Reputation: 7179
When bytes are written to a file, the kernel does not immediately write those bytes to disk but stores the bytes in dirtied pages in the page cache (write-back caching).
The question is if a file read is issued before the dirty pages are flushed to disk, will the bytes be served from the dirtied pages in the cache or will the dirty pages first be flushed to disk followed by a disk read to serve the bytes (storing them in the page cache in the process)?
Upvotes: 2
Views: 1381
Reputation: 1020
i disagree with answers above.
consider the following practical example: we open a file for append writing, we make write and do not close file descriptor, after that we make read. the process do not see new data.
create python script
#!/usr/bin/python2
import time
from datetime import datetime
f = open("demo.txt", "a")
while True:
time.sleep(1)
now = datetime.now()
print ("===========")
print ("write to file => date=%s") % (now)
f.write(repr(now))
print ("===========")
print ("read from file :")
f2 = open("demo.txt", "r")
print(f2.read())
f2.close()
f.close()
create new file. fill with with some content.
# touch demo.txt
# echo "Initial content!" > ./demo.txt
launch python scrypt
# ./p1.py
===========
write to file => date=2023-07-06 14:23:14.611576
===========
read from file :
Initial content!
===========
write to file => date=2023-07-06 14:23:15.613440
===========
read from file :
Initial content!
===========
write to file => date=2023-07-06 14:23:16.616518
===========
read from file :
Initial content!
===========
write to file => date=2023-07-06 14:23:17.618961
===========
read from file :
Initial content!
So when we write to a file and try to read from the file we can not see new data that reside in page cache.

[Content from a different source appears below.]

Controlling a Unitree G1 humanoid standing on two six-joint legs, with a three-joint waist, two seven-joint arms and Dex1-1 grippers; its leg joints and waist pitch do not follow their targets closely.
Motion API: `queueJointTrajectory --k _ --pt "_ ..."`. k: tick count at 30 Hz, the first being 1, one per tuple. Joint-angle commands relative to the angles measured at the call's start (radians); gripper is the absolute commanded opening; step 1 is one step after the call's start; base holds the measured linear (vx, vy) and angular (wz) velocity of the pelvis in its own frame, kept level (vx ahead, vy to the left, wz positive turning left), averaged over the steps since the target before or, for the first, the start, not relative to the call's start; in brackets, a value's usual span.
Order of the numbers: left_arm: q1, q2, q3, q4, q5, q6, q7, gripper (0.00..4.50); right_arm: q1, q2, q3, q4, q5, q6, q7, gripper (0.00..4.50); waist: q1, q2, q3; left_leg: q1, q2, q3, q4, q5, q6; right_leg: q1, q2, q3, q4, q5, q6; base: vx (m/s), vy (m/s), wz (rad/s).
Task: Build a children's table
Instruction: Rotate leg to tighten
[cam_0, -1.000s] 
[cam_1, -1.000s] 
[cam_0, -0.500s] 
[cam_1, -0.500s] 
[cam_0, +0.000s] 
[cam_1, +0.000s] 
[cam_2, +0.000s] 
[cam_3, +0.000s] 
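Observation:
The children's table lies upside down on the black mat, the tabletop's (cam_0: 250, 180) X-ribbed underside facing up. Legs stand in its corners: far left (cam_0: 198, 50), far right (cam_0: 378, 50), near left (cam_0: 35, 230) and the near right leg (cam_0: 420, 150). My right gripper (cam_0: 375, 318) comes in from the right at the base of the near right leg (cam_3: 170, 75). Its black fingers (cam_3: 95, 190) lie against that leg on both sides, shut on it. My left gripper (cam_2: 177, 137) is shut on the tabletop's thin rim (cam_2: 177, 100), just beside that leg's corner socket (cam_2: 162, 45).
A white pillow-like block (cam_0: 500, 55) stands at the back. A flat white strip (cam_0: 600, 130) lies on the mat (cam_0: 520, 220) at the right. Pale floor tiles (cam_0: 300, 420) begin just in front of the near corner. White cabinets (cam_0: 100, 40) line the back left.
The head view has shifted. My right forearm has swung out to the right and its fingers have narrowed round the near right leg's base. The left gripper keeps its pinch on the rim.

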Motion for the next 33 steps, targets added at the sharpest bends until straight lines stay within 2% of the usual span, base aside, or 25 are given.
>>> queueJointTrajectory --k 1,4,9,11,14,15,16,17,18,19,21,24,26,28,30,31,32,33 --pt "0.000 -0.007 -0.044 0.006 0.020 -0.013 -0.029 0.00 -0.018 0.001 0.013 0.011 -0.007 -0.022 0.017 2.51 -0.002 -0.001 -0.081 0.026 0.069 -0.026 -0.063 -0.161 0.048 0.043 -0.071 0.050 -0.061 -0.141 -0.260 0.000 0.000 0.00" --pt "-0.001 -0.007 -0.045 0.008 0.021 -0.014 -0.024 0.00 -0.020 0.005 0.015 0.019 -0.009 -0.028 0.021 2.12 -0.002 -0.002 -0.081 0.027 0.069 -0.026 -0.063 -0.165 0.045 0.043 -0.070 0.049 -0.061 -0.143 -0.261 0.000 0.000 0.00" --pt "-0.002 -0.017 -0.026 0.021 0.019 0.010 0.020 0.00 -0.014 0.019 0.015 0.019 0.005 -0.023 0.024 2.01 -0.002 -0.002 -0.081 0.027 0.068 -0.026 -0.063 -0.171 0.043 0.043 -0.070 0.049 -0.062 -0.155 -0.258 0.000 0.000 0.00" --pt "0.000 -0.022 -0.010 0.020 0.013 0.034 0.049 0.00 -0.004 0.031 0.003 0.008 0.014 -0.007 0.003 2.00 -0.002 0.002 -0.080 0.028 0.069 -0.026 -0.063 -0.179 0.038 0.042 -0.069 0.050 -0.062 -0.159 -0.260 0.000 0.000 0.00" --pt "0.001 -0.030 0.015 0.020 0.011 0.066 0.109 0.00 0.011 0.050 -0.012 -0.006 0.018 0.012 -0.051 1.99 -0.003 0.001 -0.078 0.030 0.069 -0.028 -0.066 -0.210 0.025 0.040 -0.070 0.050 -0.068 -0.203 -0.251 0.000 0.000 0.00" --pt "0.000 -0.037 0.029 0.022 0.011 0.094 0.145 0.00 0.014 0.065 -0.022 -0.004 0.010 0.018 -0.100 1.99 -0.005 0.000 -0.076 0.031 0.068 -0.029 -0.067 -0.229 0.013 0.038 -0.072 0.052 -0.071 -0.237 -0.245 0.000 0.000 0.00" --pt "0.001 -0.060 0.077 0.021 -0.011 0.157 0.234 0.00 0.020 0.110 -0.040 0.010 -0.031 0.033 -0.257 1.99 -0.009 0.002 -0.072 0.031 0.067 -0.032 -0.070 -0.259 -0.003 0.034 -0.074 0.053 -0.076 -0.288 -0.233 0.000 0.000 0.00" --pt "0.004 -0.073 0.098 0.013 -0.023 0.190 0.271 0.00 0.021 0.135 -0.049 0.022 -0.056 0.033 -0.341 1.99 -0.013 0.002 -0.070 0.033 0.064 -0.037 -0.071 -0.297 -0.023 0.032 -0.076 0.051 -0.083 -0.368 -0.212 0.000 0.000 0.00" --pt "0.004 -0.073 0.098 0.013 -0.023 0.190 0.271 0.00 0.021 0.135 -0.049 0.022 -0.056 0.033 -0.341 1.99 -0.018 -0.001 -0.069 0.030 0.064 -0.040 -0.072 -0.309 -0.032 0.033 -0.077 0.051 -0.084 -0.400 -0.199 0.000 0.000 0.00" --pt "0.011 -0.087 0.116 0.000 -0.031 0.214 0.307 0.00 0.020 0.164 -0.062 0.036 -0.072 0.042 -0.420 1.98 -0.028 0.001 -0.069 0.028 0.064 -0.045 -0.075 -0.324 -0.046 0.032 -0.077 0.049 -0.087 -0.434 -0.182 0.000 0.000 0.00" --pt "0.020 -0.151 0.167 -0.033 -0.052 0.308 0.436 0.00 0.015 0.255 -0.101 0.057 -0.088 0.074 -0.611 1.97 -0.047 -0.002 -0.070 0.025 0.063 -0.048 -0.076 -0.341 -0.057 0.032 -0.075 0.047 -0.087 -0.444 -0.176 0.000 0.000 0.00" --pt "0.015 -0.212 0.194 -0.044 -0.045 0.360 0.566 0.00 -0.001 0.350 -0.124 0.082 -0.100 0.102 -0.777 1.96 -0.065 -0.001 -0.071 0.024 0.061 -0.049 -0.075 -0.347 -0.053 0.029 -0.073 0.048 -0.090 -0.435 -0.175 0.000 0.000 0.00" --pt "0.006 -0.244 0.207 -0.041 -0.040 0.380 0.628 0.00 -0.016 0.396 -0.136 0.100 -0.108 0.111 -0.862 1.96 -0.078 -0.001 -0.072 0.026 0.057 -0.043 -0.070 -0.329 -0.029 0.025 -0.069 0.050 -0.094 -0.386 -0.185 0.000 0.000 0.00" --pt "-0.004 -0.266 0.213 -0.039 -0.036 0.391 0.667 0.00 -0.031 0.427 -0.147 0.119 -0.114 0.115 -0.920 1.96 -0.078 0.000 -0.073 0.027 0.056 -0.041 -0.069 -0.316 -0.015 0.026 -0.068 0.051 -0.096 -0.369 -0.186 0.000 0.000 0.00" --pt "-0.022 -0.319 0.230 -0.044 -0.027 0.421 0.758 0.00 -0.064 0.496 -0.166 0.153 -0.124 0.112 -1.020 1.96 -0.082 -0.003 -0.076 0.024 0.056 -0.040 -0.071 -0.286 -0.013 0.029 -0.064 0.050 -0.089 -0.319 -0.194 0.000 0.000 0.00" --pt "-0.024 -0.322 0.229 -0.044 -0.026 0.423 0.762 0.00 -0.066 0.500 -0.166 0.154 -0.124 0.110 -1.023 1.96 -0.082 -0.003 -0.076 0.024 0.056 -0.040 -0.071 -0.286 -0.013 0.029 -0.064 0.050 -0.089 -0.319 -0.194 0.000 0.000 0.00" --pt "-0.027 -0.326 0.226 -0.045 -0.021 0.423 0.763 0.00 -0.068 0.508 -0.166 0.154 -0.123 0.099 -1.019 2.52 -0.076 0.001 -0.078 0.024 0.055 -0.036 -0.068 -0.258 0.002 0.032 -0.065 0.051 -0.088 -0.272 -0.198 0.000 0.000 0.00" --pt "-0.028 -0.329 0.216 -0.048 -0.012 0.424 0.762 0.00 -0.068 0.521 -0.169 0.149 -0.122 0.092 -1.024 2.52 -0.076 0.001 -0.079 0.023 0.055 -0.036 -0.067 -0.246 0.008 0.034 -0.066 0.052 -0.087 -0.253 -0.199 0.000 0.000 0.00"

Of course when we close write descriptor we finally see new data.
Also if you try to read from another process you also cant see any new data.
Upvotes: 0
Reputation: 4432
The file read will fetch data from page cache without writing to disk. From Linux Kernel Development 3rd Edition by Robert Love:
Whenever the kernel begins a read operation—for example, when a process issues the read() system call—it first checks if the requisite data is in the page cache. If it is, the kernel can forgo accessing the disk and read the data directly out of RAM.This is called a cache hit. If the data is not in the cache, called a cache miss, the kernel must schedule block I/O operations to read the data off the disk.
Writeback to disk happens periodically, separate from read:
The third strategy, employed by Linux, is called write-back. In a write-back cache, processes perform write operations directly into the page cache.The backing store is not immediately or directly updated. Instead, the written-to pages in the page cache are marked as dirty and are added to a dirty list. Periodically, pages in the dirty list are written back to disk in a process called writeback, bringing the on-disk copy in line with the inmemory cache.
Upvotes: 5
Reputation: 66153
From the view of application developer, it is reasonable to assume that a read coming after a write will get information stored by the write.
Linux provide such garantee, hiding implementation details. So, whether caching is used or not, effect of the write is the same: futher read will return what have been issued to write.
Upvotes: -1